Björn Steinbrink wrote:
Running a kernel with the return statement replace by a line that prints
the irq_stat instead.
Currently I'm seeing lots of 0x10 on ata1 and 0x0 on ata2.
40 minutes stress test now and no exception yet. What's interesting is
that ata1 saw exactly one interrupt with irq_stat 0x0, all others that
might have get dropped are as above.
I'll keep it running for some time and will then re-enable the return
statement to see if there's a relation between the irq_stat 0x0 and the
exception.
No, doesn't seem to be related, did get 2 exceptions, but no irq_stat
0x0 for ata1. Syslog/dmesg has nothing new either, still the same
pattern of dismissed irq_stats.
I've finally managed to reproduce this problem on my box, by doing:
watch --interval=0.1 /sbin/hdparm -I /dev/sda
on one drive and then running bonnie++ on /dev/sdb connected to the
other port on the same controller device. Usually within a few minutes
one of the IDENTIFY commands would time out in the same way you guys
have been seeing.
Through some various trials and tribulations, the only conclusion I can
come to is that this controller really doesn't like that
NV_INT_STATUS_CK804 register being looked at in ADMA mode. I tried
adding some debug code to the qc_issue function that would check to see
if the BUSY flag in altstatus went high or that register showed an
interrupt within a certain time afterwards, however that really seemed
to hose things, the system wouldn't even boot.

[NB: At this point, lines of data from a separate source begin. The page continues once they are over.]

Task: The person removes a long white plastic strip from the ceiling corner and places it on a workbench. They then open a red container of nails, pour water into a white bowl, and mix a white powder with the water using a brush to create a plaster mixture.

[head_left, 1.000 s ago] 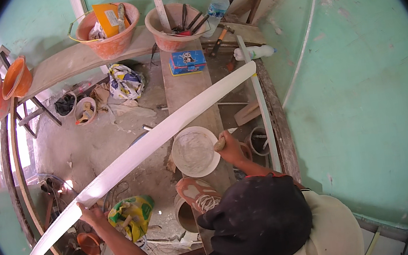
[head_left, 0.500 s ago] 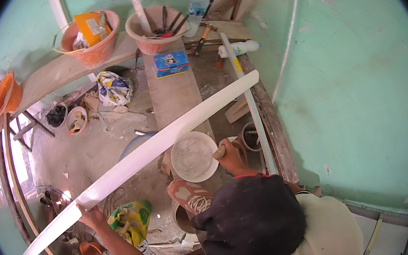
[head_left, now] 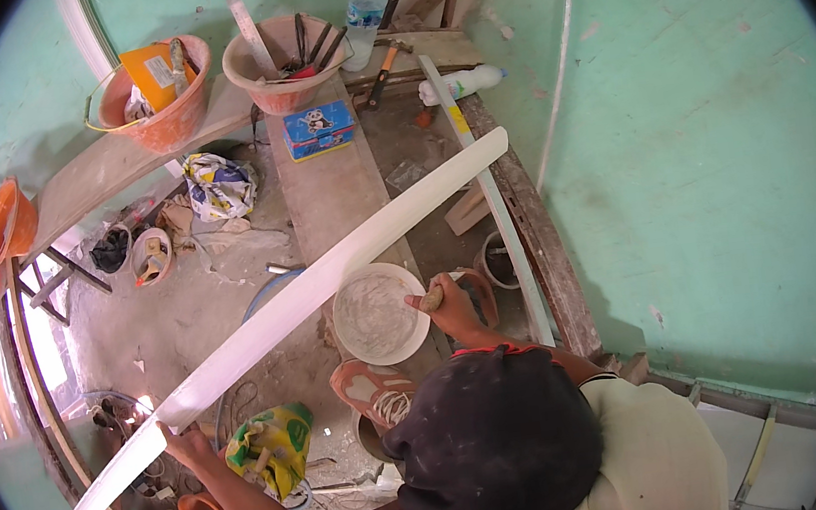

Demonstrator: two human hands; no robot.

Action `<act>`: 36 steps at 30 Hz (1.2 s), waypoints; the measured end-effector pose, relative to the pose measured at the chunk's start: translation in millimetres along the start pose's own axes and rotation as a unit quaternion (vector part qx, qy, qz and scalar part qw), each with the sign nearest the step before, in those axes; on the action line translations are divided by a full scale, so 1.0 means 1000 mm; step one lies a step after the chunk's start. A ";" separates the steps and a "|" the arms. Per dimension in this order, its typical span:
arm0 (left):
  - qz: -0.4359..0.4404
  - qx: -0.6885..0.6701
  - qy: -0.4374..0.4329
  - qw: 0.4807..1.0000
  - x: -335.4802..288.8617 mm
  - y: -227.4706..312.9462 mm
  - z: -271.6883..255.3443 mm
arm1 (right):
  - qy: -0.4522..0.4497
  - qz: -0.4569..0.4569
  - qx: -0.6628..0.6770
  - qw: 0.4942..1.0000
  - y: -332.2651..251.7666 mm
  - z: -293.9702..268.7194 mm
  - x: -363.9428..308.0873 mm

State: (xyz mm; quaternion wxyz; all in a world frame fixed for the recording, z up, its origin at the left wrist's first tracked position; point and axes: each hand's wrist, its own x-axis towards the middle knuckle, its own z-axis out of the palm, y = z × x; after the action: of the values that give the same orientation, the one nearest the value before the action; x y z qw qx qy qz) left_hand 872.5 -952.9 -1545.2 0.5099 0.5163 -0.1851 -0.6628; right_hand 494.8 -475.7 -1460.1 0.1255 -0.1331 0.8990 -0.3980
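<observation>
My left hand (head_left: 184, 444) grips a long white strip (head_left: 329, 272) near its lower left end, fingers wrapped round its edge. The strip slants up to the right across the middle of the view. A round, shallow basin (head_left: 381, 314), pale with whitish residue inside, stands just below the strip on the right. Beside the basin's right rim, my right hand (head_left: 455, 312) is closed round a tool's rounded wooden handle (head_left: 431, 299); the rest of this tool cannot be made out.
A plank (head_left: 326, 194) bears a blue tin box (head_left: 318, 129). Behind stand two orange buckets of tools, a water bottle (head_left: 365, 20) and a hammer (head_left: 381, 75). A long straightedge (head_left: 492, 195) lies on the right. A shoe (head_left: 371, 392) and a dark cap (head_left: 495, 446) show below.
The view has shifted slightly, moving the background buckets leftward. The strip's left end sits a little lower and farther right. Both hands keep their holds.
</observation>
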 end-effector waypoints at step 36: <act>-0.067 -0.037 0.038 0.996 -0.024 0.008 -0.020 | 0.086 0.032 0.047 0.995 -0.012 -0.011 0.022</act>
State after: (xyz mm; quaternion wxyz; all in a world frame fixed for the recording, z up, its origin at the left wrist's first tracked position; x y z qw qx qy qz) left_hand 892.2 -929.5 -1535.0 0.4902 0.5329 -0.1060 -0.6815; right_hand 472.1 -484.0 -1446.8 0.0665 -0.0634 0.8906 -0.4454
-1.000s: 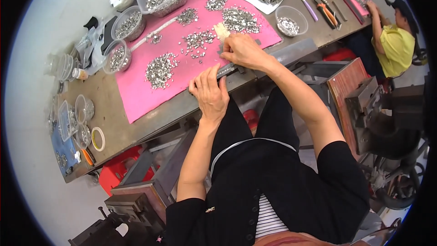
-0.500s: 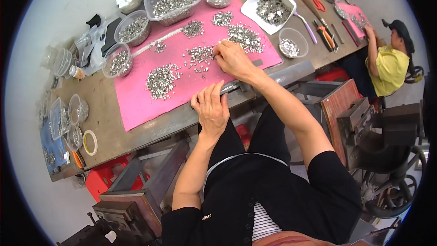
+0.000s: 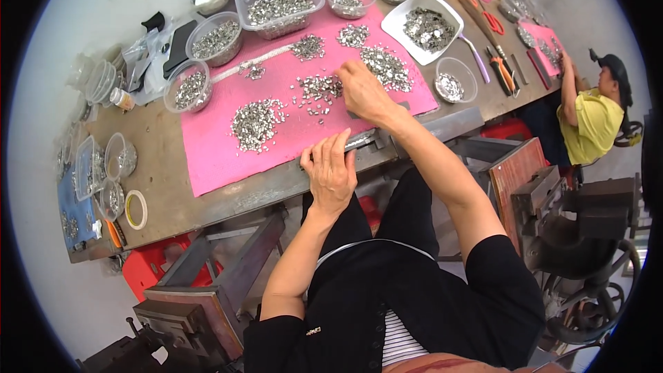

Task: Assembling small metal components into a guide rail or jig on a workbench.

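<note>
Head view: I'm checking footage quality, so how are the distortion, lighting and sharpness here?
Head view: strong fisheye, so the table edge bows and black corners frame the picture; light is soft and even, with only faint shadows under the right hand on the pink mat; the left hand is sharp, and detail softens toward the rim.

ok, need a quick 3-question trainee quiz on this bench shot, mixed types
1. True or false: the right hand rests on the pink mat among the metal bits.
2. What does the left hand touch? A) scissors B) the table's front edge C) a tape roll
3. Fill in: the square white tray holds ____ pieces.

Key: 1 true; 2 B; 3 metal.
</note>
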The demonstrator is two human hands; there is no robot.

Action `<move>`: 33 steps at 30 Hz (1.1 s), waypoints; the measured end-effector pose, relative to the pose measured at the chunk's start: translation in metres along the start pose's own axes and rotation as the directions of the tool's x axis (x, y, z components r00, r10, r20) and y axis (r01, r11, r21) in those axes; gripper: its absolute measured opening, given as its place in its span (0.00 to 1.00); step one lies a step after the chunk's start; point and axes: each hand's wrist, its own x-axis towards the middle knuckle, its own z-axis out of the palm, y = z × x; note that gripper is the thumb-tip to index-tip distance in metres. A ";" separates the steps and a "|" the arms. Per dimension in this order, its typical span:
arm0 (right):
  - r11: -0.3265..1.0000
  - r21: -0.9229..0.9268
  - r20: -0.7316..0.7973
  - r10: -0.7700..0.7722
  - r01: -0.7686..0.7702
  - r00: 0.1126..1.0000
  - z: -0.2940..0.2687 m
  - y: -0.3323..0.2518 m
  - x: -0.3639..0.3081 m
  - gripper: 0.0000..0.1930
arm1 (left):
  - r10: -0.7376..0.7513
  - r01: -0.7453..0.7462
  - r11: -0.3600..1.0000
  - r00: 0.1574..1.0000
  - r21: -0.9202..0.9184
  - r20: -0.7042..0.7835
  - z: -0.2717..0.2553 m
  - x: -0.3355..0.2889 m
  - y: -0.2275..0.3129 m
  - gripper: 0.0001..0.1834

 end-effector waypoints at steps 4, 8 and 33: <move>0.986 0.166 0.047 0.004 -0.012 0.999 -0.004 -0.008 0.008 0.11 | 0.006 -0.006 1.000 1.000 0.005 0.005 -0.004 -0.003 0.000 0.33; 0.986 0.164 -0.054 0.034 -0.024 0.998 0.007 0.005 0.029 0.09 | 0.014 -0.014 1.000 1.000 -0.005 0.004 -0.004 -0.003 0.002 0.33; 0.822 0.544 0.079 0.149 -0.168 0.986 -0.047 -0.037 -0.098 0.03 | 0.009 -0.009 1.000 1.000 0.009 -0.007 0.000 -0.004 -0.002 0.38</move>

Try out this patch, it just calls the ata_host_intr function where
appropriate without using nv_host_intr which looks at the
NV_INT_STATUS_CK804 register. This is what the original ADMA patch from
Mr. Mysterious NVIDIA Person did, I'm guessing there may be a reason for
that. With this patch I can get through a whole bonnie++ run with the
repeated IDENTIFY requests running without seeing the error.
As an aside, there seems to be some dubious code in nv_host_intr, if
ata_host_intr returns 0 for handled when a command is outstanding, it
goes and calls ata_check_status anyway. This is rather dangerous since
if an interrupt showed up right after ata_host_intr but before
ata_check_status, the ata_check_status would clear it and we would
forget about it. I tried fixing just that issue and still had this
problem however. I suspect that code is truly broken and needs further
thought, but this patch avoids calling it in the ADMA case, at any rate.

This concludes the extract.